» WHAT YOU SHOULD DO
Check every line below for the word "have" and give only the number of lines where it appears.

*** EXERCISE MATERIAL ***

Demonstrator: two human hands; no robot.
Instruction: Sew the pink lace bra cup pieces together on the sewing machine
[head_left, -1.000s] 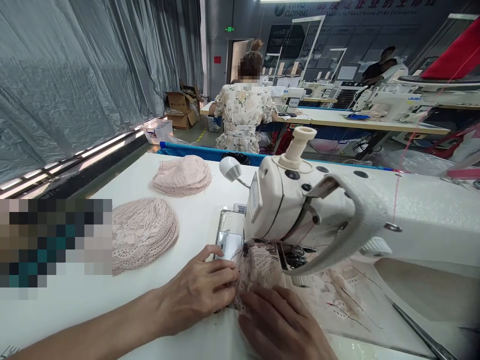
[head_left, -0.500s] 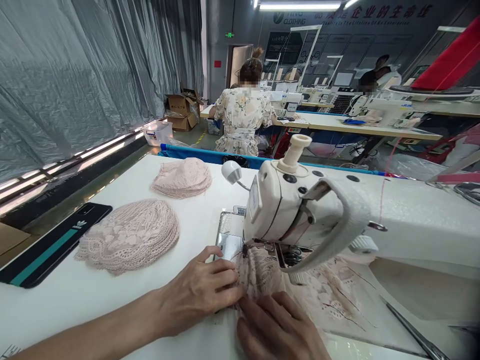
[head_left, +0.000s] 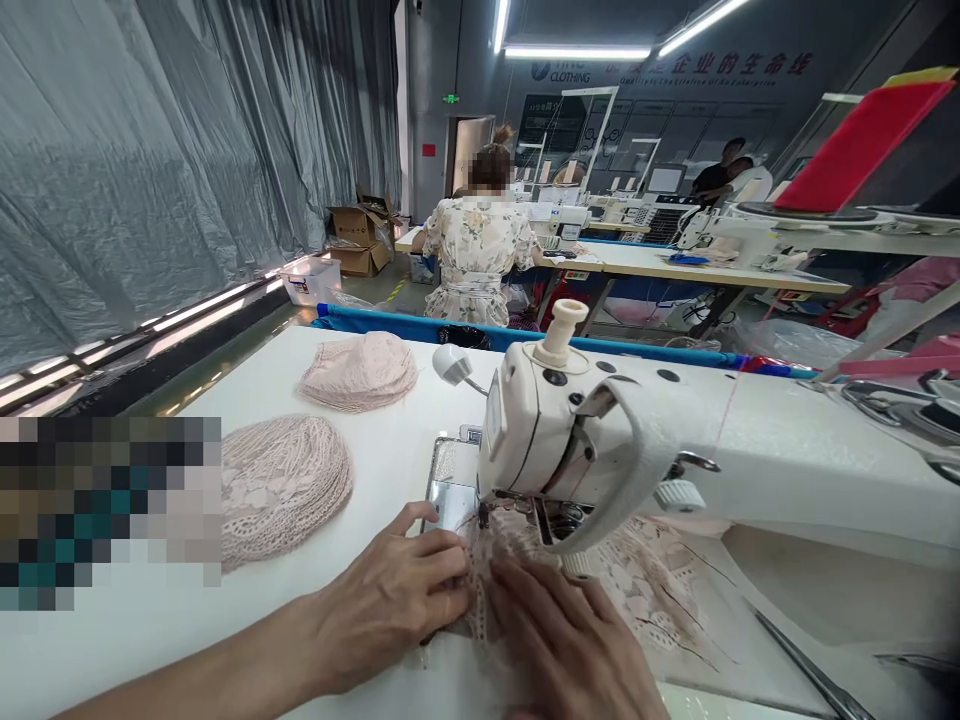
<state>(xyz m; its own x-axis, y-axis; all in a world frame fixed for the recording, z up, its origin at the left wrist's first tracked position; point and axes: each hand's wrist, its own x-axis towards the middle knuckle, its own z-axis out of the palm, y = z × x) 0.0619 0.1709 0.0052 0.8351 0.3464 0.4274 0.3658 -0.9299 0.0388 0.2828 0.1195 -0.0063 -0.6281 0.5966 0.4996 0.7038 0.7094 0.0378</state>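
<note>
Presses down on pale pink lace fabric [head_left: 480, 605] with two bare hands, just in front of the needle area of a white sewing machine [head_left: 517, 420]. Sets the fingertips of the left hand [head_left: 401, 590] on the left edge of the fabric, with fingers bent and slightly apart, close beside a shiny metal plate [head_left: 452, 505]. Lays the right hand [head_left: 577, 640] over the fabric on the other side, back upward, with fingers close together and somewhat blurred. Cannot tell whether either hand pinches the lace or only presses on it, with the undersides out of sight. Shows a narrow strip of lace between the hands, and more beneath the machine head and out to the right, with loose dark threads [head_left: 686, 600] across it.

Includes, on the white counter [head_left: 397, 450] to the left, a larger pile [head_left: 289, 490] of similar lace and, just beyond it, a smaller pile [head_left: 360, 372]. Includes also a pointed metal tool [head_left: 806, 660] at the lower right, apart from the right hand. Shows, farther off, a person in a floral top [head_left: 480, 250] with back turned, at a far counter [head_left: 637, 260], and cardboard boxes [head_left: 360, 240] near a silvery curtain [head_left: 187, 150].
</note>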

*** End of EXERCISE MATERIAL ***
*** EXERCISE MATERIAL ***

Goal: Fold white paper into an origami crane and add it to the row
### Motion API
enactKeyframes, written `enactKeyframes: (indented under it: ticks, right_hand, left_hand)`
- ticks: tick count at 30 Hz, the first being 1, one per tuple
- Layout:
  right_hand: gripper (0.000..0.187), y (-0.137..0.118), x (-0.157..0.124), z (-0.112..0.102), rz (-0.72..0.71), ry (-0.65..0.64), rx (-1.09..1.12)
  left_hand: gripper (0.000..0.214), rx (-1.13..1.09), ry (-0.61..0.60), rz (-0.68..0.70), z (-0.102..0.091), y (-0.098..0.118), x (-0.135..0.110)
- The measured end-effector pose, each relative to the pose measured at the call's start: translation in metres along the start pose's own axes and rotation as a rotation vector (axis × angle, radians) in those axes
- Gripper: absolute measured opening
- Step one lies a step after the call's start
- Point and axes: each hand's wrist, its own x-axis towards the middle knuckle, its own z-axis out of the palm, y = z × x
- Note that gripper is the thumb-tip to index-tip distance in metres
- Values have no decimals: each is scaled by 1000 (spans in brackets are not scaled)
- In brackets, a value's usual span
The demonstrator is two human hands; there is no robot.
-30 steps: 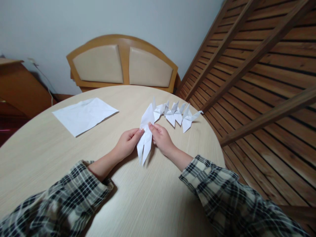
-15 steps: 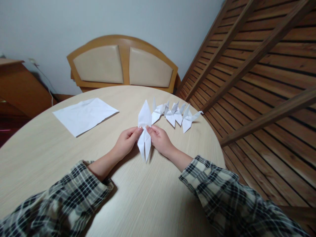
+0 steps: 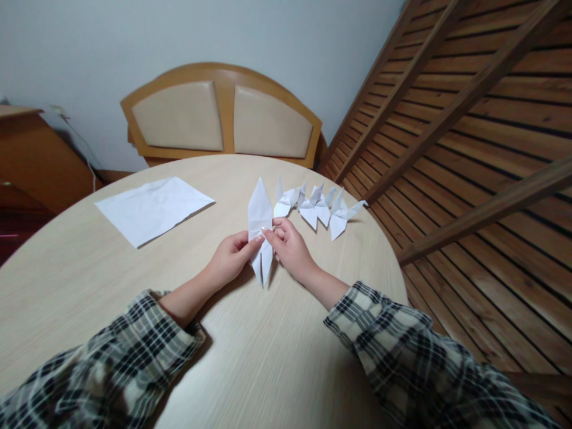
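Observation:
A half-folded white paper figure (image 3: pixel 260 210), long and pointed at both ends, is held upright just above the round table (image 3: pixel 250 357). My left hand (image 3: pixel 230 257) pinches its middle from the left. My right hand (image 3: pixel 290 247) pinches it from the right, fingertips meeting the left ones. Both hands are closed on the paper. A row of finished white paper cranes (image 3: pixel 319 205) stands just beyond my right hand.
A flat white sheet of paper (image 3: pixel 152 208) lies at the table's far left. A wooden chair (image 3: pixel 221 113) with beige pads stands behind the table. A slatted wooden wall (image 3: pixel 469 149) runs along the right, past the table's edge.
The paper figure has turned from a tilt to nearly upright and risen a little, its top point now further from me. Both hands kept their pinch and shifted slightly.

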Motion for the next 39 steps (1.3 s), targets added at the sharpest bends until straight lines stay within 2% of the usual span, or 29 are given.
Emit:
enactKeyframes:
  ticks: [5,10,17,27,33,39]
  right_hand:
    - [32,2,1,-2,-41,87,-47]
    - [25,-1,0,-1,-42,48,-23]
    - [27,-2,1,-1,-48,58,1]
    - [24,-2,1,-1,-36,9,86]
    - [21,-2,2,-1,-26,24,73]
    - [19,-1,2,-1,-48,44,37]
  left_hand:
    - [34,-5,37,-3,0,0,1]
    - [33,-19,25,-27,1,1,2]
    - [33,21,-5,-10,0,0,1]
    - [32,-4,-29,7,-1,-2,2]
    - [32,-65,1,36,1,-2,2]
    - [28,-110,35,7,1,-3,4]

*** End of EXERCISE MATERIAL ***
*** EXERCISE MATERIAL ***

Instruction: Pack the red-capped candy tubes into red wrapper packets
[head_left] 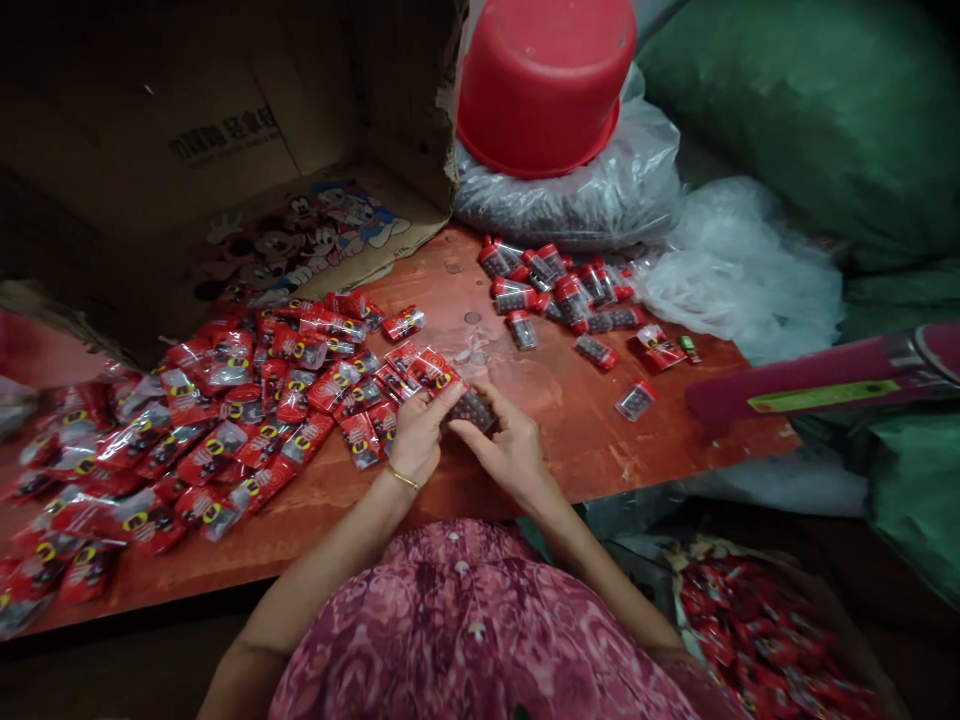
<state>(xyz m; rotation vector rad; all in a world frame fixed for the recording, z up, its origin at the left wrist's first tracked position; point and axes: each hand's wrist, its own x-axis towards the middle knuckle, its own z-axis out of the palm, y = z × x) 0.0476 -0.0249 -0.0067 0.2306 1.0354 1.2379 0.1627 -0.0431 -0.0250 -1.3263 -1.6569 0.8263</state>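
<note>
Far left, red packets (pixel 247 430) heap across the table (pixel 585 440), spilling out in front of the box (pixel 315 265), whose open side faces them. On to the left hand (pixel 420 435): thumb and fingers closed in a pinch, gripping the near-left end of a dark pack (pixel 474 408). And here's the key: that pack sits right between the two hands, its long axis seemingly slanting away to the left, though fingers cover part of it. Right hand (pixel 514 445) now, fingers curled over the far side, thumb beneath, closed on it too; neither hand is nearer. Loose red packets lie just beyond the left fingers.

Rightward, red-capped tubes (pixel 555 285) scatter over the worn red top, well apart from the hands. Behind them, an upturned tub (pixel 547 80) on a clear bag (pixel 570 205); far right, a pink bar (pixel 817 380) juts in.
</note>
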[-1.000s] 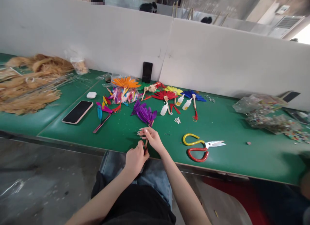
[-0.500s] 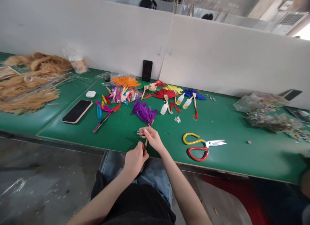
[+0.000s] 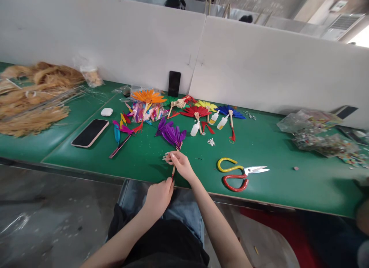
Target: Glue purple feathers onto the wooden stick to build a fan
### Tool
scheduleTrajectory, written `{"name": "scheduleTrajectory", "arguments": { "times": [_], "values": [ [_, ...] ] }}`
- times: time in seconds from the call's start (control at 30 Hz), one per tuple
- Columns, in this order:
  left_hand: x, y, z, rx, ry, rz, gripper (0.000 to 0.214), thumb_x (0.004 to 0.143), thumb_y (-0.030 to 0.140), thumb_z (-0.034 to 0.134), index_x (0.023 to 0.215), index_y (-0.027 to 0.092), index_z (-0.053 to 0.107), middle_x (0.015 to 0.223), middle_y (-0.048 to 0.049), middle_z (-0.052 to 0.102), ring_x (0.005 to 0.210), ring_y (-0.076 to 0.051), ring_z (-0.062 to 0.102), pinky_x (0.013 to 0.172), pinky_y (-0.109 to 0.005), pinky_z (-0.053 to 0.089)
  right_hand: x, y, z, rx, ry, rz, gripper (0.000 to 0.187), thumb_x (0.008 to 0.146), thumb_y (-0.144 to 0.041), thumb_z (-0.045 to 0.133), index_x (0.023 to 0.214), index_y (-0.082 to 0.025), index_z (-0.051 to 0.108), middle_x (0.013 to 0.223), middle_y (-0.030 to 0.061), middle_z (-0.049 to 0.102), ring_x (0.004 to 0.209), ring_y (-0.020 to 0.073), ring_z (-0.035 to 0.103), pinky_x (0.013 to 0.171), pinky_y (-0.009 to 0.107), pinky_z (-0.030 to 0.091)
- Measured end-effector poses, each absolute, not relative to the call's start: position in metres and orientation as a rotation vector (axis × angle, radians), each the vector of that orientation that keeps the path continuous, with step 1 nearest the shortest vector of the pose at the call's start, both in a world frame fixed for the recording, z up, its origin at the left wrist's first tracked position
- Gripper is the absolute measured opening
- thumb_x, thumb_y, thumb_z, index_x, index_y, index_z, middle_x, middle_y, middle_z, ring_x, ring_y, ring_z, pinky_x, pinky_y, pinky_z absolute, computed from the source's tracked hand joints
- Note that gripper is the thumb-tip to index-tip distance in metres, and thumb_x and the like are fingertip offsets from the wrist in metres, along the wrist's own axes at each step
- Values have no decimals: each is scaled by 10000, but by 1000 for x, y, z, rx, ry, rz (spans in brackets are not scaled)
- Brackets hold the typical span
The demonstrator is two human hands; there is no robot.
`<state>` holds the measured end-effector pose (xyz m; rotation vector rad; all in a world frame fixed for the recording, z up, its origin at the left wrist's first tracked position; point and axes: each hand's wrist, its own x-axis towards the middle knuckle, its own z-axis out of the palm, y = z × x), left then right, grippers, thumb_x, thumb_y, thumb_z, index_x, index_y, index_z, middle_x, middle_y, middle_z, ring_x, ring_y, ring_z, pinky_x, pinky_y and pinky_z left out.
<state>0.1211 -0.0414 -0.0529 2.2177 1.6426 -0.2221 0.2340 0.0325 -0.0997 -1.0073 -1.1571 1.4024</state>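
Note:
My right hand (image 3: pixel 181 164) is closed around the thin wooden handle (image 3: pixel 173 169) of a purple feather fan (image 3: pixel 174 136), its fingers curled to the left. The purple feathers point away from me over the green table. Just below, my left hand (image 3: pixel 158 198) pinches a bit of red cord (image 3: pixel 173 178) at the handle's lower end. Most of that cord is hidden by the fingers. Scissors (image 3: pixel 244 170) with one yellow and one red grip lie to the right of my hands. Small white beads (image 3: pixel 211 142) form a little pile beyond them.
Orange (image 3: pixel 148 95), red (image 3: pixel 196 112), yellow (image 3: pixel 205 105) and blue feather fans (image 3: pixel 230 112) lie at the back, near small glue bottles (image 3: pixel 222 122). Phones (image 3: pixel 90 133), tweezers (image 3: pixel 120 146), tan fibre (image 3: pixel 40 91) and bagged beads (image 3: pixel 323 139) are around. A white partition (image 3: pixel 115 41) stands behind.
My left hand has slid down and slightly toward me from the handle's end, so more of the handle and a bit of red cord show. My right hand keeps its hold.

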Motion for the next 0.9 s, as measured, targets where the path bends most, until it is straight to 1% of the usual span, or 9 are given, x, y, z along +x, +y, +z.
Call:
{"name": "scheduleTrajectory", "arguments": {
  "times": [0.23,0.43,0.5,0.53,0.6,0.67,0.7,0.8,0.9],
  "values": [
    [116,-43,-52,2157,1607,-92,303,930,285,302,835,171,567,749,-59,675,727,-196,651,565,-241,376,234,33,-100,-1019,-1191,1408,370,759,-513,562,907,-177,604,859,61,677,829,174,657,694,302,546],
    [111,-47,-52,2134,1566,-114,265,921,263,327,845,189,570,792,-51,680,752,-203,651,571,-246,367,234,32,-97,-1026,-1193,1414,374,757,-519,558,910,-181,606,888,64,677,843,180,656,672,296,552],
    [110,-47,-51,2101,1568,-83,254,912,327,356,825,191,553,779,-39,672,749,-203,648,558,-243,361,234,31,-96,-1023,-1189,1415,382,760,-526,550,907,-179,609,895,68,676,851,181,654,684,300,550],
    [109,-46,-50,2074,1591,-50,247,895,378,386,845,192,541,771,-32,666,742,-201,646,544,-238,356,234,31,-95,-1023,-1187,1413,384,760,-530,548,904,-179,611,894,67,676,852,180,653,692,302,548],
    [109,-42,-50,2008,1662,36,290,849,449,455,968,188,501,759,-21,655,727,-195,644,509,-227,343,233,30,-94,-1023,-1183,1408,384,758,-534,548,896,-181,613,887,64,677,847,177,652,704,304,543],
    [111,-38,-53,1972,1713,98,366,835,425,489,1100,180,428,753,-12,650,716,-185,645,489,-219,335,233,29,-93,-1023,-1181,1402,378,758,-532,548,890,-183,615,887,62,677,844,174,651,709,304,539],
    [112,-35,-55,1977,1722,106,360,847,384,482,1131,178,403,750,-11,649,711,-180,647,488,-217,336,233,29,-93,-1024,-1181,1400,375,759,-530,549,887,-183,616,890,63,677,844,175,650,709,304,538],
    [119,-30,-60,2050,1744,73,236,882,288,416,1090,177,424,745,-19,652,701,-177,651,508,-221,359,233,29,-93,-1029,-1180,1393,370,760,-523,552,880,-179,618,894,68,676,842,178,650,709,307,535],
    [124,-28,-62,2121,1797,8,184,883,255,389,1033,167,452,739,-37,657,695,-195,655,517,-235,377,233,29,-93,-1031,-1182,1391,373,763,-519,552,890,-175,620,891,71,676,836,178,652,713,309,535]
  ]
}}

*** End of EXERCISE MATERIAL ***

» ANSWER FOR THE TASK
2